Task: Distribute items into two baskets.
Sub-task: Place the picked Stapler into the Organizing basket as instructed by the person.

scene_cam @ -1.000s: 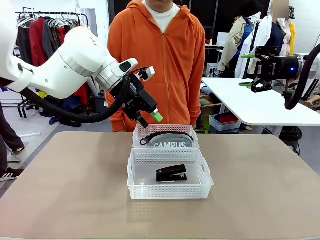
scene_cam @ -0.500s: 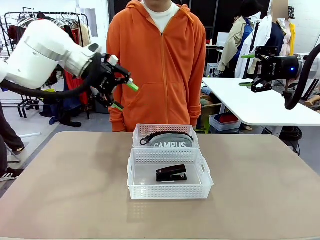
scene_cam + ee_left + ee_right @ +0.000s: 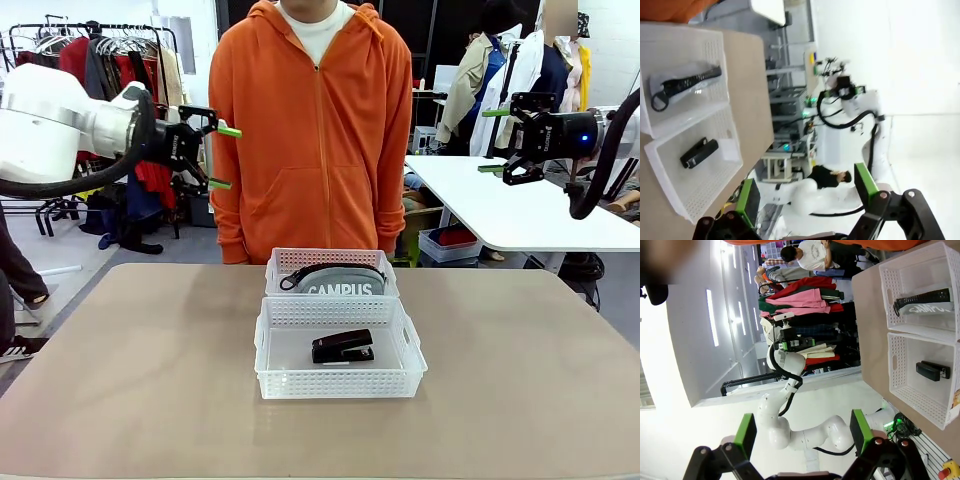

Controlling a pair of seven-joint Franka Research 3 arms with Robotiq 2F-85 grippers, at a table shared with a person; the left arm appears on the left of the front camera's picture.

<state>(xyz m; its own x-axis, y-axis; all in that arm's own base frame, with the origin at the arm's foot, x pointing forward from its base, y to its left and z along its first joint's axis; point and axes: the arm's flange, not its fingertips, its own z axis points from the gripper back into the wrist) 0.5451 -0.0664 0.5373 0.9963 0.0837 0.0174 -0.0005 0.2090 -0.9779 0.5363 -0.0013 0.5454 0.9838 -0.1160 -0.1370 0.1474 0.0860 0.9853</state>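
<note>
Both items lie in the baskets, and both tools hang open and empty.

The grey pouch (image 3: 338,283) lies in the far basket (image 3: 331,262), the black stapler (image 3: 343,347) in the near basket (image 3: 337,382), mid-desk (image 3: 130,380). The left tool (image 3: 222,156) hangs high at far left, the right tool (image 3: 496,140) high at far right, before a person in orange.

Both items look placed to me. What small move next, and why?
Probably just park the left hand at its side, as the right hand is. The pouch lies in the far basket, the stapler in the near basket, and both hands are open and empty, so nothing seems left to move.
</note>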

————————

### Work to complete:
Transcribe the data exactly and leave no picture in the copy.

### Exercise output:
Task: Distribute items into two baskets.
Sub-task: Place the picked Stapler into the Organizing basket as instructed by the person.

scene_cam @ -1.000s: 
scene_cam @ -0.500s: 
scene_cam + ee_left + ee_right @ +0.000s: 

Controlling a pair of seven-joint Franka Research 3 arms with Robotiq 2F-85 grippers, at a table shared with a person; the left arm appears on the left of the front camera's picture.

<state>(xyz m; its own x-axis, y-axis; all in that arm's own base frame, with the origin at the arm's foot, x pointing forward from its base, y to its left and z along its first joint's axis; point and axes: the arm's flange, not its fingertips, its own z axis points from the gripper back into the wrist) 0.5451 -0.0664 0.5373 0.9963 0.0837 0.0174 -0.0005 0.2090 -0.9779 0.5363 -0.0013 0.5454 0.9838 -0.1160 -0.1370 0.1474 0.0860 0.9853</state>
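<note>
Both items lie in the baskets, and both tools hang open and empty.

The grey pouch (image 3: 338,283) lies in the far basket (image 3: 331,262), the black stapler (image 3: 343,347) in the near basket (image 3: 337,382), mid-desk (image 3: 130,380). The left tool (image 3: 222,156) hangs high at far left, the right tool (image 3: 496,140) high at far right, before a person in orange.

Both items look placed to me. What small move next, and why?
Probably just park the left hand at its side, as the right hand is. The pouch lies in the far basket, the stapler in the near basket, and both hands are open and empty, so nothing seems left to move.
</note>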

With that, the exercise is finished.